Promastigotes of L. (L.) amazonensis (IFLA/BR/196/PH-8 strain) were obtained from lesions of infected hamsters. The parasites were grown at 26°C in Schneider’s medium, pH 7.2, and then stimulated to differentiate into the amastigote forms by increasing the temperature (32°C) and lowering the pH of the Schneider’s medium to 6.0. After 7 days under these conditions, 90% of the promastigotes had transformed into amastigote-like forms, which were then used in the bioassays. Amastigote density was adjusted to 1 x 108 parasites/mL, and 90 µL added to each well of 96-well plates. Ten microliters of the test and control solutions was added to attain the desired concentrations. The plates were incubated at 32°C for 72 h, and cell viability was then determined using the methyl thiazolyl tetrazolium (MTT) assay (16). The results are reported as percent inhibition in relation to the controls without the drug. Amphotericin B at 0.2 µg/mL (Fungisons Bristol-Myers Squibb B, Brazil) was used as a positive control. All assays were performed in triplicate.

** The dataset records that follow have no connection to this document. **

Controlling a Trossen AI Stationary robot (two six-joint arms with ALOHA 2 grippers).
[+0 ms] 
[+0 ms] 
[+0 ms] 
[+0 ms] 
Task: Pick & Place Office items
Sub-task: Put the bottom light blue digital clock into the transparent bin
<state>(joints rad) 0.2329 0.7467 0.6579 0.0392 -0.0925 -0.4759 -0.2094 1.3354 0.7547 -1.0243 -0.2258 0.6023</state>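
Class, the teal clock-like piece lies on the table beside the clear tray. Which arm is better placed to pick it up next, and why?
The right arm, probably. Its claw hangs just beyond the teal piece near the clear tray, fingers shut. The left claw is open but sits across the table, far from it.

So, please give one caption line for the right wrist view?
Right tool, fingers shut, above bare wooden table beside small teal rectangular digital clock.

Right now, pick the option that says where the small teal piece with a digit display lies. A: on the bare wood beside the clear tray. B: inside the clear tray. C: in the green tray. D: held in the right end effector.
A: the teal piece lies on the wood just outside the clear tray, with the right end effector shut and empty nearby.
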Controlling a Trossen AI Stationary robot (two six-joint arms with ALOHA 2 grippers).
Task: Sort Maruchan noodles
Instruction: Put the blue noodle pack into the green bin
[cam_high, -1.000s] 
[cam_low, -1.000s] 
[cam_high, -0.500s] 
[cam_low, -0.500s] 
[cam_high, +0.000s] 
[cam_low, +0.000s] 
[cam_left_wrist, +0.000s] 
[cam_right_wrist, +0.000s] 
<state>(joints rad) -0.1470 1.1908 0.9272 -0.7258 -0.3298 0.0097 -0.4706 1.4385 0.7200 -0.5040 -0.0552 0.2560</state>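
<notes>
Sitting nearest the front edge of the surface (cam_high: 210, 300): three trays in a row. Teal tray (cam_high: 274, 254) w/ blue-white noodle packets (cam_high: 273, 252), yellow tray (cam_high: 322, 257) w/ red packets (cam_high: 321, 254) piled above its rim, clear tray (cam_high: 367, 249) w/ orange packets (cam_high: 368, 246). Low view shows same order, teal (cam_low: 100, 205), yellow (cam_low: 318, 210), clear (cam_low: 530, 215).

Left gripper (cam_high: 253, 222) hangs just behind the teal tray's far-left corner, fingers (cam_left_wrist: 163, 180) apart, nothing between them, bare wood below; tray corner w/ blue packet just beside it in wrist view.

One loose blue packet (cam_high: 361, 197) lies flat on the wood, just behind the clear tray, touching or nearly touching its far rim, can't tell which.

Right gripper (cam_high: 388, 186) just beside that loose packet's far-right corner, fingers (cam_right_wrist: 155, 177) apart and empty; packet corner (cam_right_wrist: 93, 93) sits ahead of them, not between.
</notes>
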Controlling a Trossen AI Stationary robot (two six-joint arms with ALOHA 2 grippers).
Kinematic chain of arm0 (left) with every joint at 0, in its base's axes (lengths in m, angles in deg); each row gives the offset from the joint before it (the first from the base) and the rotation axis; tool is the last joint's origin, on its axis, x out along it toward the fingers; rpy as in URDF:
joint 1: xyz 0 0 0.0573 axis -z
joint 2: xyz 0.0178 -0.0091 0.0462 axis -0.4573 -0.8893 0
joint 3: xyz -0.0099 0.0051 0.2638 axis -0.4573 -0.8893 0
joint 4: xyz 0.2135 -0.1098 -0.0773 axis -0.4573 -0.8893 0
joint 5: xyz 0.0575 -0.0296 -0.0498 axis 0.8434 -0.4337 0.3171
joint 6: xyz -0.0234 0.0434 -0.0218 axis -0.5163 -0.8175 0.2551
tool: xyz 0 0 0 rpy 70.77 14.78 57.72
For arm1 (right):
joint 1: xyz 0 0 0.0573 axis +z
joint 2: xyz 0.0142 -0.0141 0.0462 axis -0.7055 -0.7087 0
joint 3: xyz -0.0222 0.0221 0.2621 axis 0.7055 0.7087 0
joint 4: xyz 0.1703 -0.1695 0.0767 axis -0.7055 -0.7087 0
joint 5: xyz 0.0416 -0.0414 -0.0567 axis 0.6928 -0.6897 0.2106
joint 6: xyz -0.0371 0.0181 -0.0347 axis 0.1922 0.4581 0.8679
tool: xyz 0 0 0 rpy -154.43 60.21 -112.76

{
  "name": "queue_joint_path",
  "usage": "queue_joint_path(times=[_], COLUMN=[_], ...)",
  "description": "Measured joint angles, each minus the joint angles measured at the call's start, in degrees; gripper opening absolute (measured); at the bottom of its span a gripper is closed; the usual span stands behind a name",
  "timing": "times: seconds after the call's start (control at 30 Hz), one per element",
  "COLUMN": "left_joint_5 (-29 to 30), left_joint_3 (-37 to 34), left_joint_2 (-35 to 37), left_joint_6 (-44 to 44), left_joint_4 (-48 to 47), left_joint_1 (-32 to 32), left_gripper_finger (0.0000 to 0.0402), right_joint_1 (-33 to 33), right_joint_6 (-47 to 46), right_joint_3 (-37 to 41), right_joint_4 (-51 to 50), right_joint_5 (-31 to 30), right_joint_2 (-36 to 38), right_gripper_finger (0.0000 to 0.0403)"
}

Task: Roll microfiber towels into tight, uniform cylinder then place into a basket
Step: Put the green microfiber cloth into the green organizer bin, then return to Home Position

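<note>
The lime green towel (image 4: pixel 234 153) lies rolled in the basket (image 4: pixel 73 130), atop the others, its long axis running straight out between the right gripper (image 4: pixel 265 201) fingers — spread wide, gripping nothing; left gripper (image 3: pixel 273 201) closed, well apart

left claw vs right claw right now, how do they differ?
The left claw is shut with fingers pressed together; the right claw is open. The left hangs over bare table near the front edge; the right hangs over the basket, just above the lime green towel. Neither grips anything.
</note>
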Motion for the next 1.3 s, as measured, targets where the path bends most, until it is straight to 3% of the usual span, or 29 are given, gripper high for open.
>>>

Percent inhibition of human PBMC proliferation by hypnophilin and panepoxydone

Hypnophilin and panepoxydone at 10 µg/mL were used to determine their effect on in vitro PHA-induced PBMC proliferation. PBMC were obtained from healthy adult volunteers and processed as previously described (17). The assay was performed by the method of Souza-Fagundes et al. (10). Briefly, the cultures were incubated with samples in the presence or absence of dexamethasone (positive control) and cell proliferation and viability were determined by a colorimetric assay using MTT (16). The results are reported as percent inhibition or stimulation compared to PHA-induced lymphocyte proliferation without added drugs.

Immunophenotyping of PBMC

PBMC (2 x 106 cells/mL) were cultured in polypropylene tubes (Falcon, 2063, Becton Dickinson, USA) in the presence of 1.25 µg/mL panepoxydone or hypnophilin for 18 h. Immunophenotyping was performed using 2 µL of the following antibody clones (Becton Dickinson): Leu-4 FITC (CD3), Leu-3a FITC (CD4), Leu-2a FITC (CD8), and Leu-M3 PE (CD14). The isotype controls used were phycoerythrin-conjugated IgG1 and FITC-conjugated IgG2. Data acquisition and analysis were performed with a single-laser flow cytometer (FACscan, Becton Dickinson) using the CellQuest software. Ten thousand events were counted for each determination. Laser scatter dot plots (size versus granularity) were used to identify and select the PBMC subpopulations. Two-dimensional fluorescence dot plots (FL1 versus FL2) were used to identify labeled cell subpopulations after staining with fluorochrome-conjugated monoclonal antibodies.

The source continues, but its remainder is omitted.